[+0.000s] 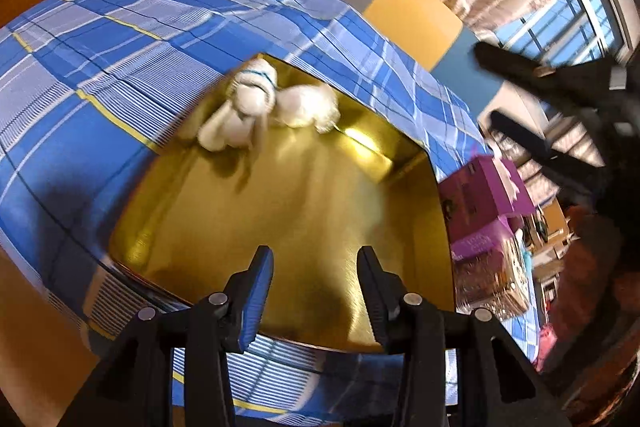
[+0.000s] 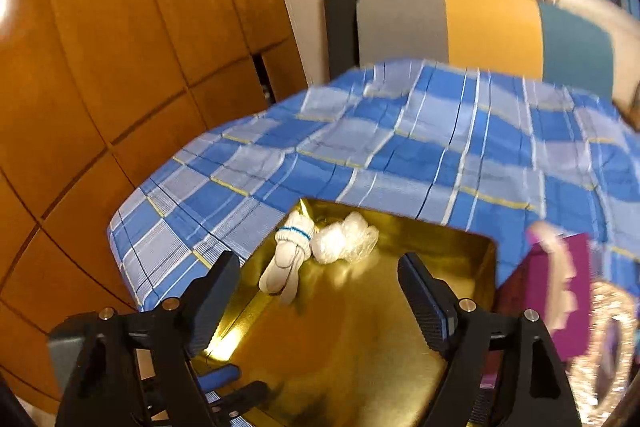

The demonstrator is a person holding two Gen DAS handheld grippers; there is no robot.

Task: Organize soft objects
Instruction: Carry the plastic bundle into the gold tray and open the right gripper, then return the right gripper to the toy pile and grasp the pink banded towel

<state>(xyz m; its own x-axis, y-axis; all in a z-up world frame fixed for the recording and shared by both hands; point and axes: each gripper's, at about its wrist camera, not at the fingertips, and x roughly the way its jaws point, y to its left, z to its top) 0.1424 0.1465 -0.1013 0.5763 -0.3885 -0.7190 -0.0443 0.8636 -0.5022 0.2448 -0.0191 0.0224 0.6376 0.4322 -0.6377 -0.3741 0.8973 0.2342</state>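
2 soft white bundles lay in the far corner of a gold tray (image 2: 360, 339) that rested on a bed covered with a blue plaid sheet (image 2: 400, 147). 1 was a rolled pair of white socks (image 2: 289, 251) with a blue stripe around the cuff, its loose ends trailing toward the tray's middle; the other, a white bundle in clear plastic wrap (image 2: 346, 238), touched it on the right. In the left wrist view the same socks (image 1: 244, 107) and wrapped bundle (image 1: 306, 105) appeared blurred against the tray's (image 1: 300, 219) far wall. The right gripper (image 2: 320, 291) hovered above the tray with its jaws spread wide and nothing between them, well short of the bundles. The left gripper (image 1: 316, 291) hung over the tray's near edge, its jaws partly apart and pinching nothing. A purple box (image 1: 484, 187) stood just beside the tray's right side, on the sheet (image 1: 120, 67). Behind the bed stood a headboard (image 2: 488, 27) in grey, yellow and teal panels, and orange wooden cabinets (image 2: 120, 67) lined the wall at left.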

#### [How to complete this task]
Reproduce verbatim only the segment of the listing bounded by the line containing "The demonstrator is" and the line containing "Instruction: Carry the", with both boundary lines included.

#### [Response area]
The demonstrator is a person holding two Gen DAS handheld grippers; there is no robot.

Task: Organize soft objects
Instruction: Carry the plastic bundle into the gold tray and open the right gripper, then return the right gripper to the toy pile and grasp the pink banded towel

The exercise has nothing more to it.